* Provided data:
★ ★ ★

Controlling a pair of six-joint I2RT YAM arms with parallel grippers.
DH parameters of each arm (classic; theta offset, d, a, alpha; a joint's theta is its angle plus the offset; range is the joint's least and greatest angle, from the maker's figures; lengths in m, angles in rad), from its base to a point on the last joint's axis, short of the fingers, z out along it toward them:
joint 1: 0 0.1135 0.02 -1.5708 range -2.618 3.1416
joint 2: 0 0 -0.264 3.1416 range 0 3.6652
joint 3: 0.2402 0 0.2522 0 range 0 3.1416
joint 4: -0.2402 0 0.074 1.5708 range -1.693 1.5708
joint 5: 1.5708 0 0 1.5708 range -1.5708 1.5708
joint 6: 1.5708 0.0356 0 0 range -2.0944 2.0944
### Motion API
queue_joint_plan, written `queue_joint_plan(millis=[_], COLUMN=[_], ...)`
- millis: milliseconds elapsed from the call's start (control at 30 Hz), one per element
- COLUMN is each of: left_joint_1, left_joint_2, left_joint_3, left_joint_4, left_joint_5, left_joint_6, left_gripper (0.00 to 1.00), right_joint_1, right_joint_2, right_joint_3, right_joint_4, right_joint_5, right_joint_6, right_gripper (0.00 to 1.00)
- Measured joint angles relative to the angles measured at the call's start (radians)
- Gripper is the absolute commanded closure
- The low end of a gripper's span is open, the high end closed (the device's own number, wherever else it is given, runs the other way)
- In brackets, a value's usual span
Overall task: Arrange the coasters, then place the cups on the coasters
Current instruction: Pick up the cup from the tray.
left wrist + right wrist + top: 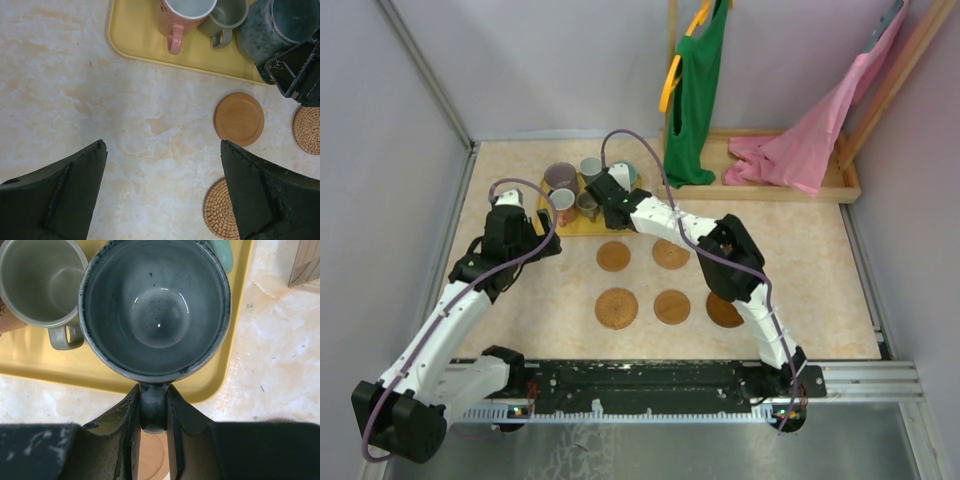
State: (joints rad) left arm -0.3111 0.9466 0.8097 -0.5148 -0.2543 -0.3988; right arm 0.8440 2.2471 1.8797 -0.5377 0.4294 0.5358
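Note:
Several round coasters lie on the table, among them a smooth one and woven ones. The cups stand on the yellow tray: a purplish-brown one, a pink one with a pale inside, a grey-green one and a dark grey-blue one. My right gripper is shut on the dark grey-blue cup's handle, a finger pressed on each side. My left gripper hangs open over bare table beside the tray, holding nothing.
A wooden rack base at the back right carries a green garment and a pink garment on hangers. Walls close in on the left and right sides. A teal cup shows just behind the held cup.

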Motion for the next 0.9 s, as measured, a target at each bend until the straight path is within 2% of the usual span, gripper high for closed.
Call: queue_joint_plan(millis=[433,900], left_joint_1=[0.003,0.004], left_joint_2=[-0.003,-0.003], left_joint_3=[-0.005,-0.006], left_joint_4=[-0.001,-0.001], left_joint_5=[0.000,0.001], left_joint_6=[0.000,0.000], left_gripper=[0.00,0.00], right_joint_1=[0.000,-0.001], right_joint_2=[-0.019,-0.072], right_joint_3=[-0.053,-0.100], right_joint_4=[0.078,0.068], right_joint_5=[0.018,0.027], right_joint_6=[-0.018,-0.047], right_gripper=[1.00,1.00])
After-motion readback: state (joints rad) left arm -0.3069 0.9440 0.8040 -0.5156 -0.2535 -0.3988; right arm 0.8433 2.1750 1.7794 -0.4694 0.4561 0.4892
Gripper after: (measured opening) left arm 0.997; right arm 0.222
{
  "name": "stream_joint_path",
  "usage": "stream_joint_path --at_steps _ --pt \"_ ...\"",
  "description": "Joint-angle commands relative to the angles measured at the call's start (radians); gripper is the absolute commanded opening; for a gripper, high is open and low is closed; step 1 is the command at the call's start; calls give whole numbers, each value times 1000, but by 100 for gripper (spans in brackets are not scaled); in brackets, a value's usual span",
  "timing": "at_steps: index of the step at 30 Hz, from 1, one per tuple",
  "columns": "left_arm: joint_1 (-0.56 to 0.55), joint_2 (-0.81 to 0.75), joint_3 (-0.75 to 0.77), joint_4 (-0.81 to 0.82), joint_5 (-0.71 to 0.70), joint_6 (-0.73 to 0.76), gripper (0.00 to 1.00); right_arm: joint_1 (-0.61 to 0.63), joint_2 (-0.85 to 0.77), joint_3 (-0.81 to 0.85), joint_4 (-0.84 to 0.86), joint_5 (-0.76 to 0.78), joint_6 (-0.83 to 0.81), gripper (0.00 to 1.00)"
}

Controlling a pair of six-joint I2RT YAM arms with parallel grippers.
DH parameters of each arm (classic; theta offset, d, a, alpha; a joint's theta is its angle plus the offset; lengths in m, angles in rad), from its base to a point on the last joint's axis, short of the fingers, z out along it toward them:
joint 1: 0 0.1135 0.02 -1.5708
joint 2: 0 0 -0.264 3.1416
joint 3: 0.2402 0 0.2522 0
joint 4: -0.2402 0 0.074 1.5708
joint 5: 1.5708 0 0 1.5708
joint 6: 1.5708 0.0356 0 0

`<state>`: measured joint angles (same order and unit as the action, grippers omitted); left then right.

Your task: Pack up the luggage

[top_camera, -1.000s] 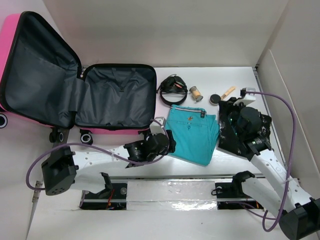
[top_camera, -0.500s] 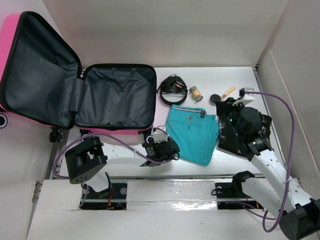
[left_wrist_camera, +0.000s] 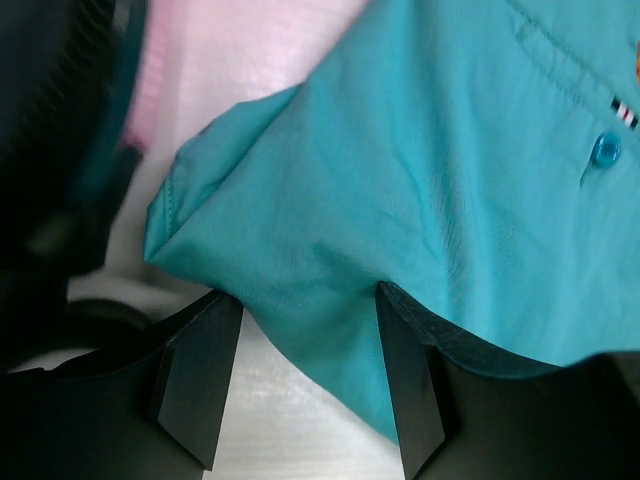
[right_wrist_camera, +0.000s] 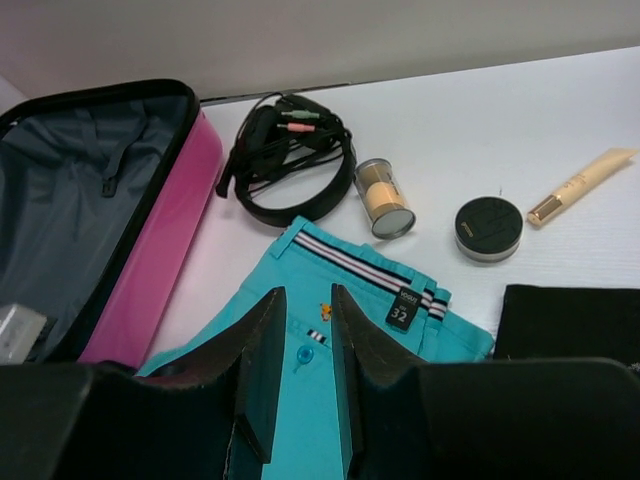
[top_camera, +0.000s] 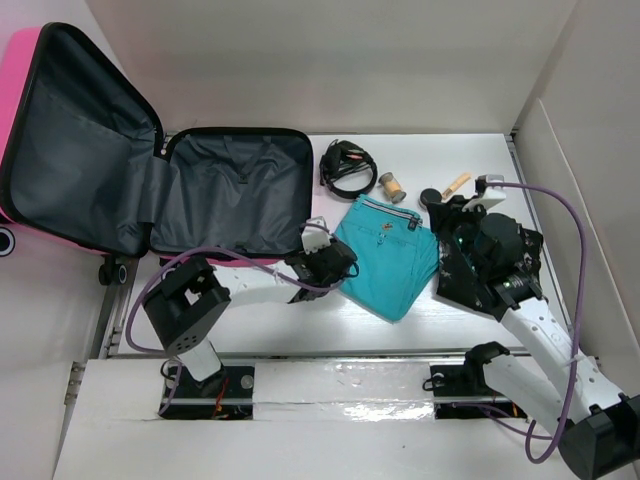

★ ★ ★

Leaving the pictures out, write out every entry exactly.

Controlling a pair of six-joint I2RT YAM arms with parallel grippers.
DH parameters of each arm (classic; theta offset, d, a, alpha; a joint's theta is its angle plus the offset; range is the joint's least and greatest angle, from the maker's figures; lengths in m, angles in rad), from its base to a point on the last joint's axis, short of the fingers, z out along it toward them:
joint 1: 0 0.1135 0.02 -1.5708 range -2.618 3.1416
joint 2: 0 0 -0.264 3.1416 range 0 3.6652
joint 3: 0.2402 0 0.2522 0 range 0 3.1416
joint 4: -0.2402 0 0.074 1.5708 range -1.693 1.5708
joint 5: 1.5708 0 0 1.5708 range -1.5708 1.5708
joint 6: 1.5708 0.0356 0 0 range -2.0944 2.0944
### Motion API
queue_joint_plan, written `queue_joint_plan(millis=[_], COLUMN=[_], ...)`
- millis: milliseconds elapsed from the call's start (control at 30 Hz), one per element
- COLUMN is each of: left_joint_1, left_joint_2, left_joint_3, left_joint_4, left_joint_5, left_joint_6, left_gripper (0.00 to 1.00), right_joint_1, right_joint_2, right_joint_3, right_joint_4, right_joint_5, right_joint_6, right_gripper (0.00 to 1.00)
- Measured joint angles relative to the angles measured at the call's start (radians)
- Gripper is the absolute commanded closure
- The low end of a gripper's span is open, the high end closed (the device's own number, wherever else it is given, runs the other way)
- In brackets, a value's usual span
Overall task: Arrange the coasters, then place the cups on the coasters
Current instruction: Pick up the cup from the tray.
left wrist + right wrist + top: 
State: (joints rad) left arm -0.3111 0.9466 0.8097 -0.5148 -0.2543 -0.3988; right arm 0.8440 2.2471 1.8797 -0.5377 0.4294 0.5358
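Note:
Several round coasters lie on the table, among them a smooth one and woven ones. The cups stand on the yellow tray: a purplish-brown one, a pink one with a pale inside, a grey-green one and a dark grey-blue one. My right gripper is shut on the dark grey-blue cup's handle, a finger pressed on each side. My left gripper hangs open over bare table beside the tray, holding nothing.
A wooden rack base at the back right carries a green garment and a pink garment on hangers. Walls close in on the left and right sides. A teal cup shows just behind the held cup.
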
Motion for the next 0.9 s, as measured, a target at each bend until the straight path is within 2% of the usual span, gripper high for closed.
Call: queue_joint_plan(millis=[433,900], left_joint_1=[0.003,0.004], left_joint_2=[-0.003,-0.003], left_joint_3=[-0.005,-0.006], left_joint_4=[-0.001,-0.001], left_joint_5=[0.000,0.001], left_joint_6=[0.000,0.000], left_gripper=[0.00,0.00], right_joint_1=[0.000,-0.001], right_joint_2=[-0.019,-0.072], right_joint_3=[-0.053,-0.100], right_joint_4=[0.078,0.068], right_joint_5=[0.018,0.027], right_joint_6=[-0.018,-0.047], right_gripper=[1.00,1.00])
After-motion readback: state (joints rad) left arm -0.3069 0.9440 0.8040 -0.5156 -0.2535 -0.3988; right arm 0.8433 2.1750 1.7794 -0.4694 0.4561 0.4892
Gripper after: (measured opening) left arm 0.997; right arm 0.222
{
  "name": "stream_joint_path",
  "usage": "stream_joint_path --at_steps _ --pt \"_ ...\"",
  "description": "Joint-angle commands relative to the angles measured at the call's start (radians); gripper is the absolute commanded opening; for a gripper, high is open and low is closed; step 1 is the command at the call's start; calls give whole numbers, each value times 1000, but by 100 for gripper (spans in brackets are not scaled); in brackets, a value's usual span",
  "timing": "at_steps: index of the step at 30 Hz, from 1, one per tuple",
  "columns": "left_arm: joint_1 (-0.56 to 0.55), joint_2 (-0.81 to 0.75), joint_3 (-0.75 to 0.77), joint_4 (-0.81 to 0.82), joint_5 (-0.71 to 0.70), joint_6 (-0.73 to 0.76), gripper (0.00 to 1.00); right_arm: joint_1 (-0.61 to 0.63), joint_2 (-0.85 to 0.77), joint_3 (-0.81 to 0.85), joint_4 (-0.84 to 0.86), joint_5 (-0.76 to 0.78), joint_6 (-0.83 to 0.81), gripper (0.00 to 1.00)"
}

Controlling a pair of six-joint I2RT YAM arms with parallel grippers.
DH parameters of each arm (classic; theta offset, d, a, alpha; a joint's theta is its angle plus the offset; lengths in m, angles in rad), from its base to a point on the last joint's axis, short of the fingers, z out along it toward them:
joint 1: 0 0.1135 0.02 -1.5708
joint 2: 0 0 -0.264 3.1416
joint 3: 0.2402 0 0.2522 0
joint 4: -0.2402 0 0.074 1.5708
joint 5: 1.5708 0 0 1.5708
joint 6: 1.5708 0.0356 0 0

`<state>`: measured joint angles (same order and unit as the action, grippers omitted); left then right.

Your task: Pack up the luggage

[top_camera, -1.000s] 
[top_camera, -0.500s] 
[left_wrist_camera, +0.000s] 
[right_wrist_camera, +0.000s] 
[top_camera, +0.000s] 

This output requires nothing more.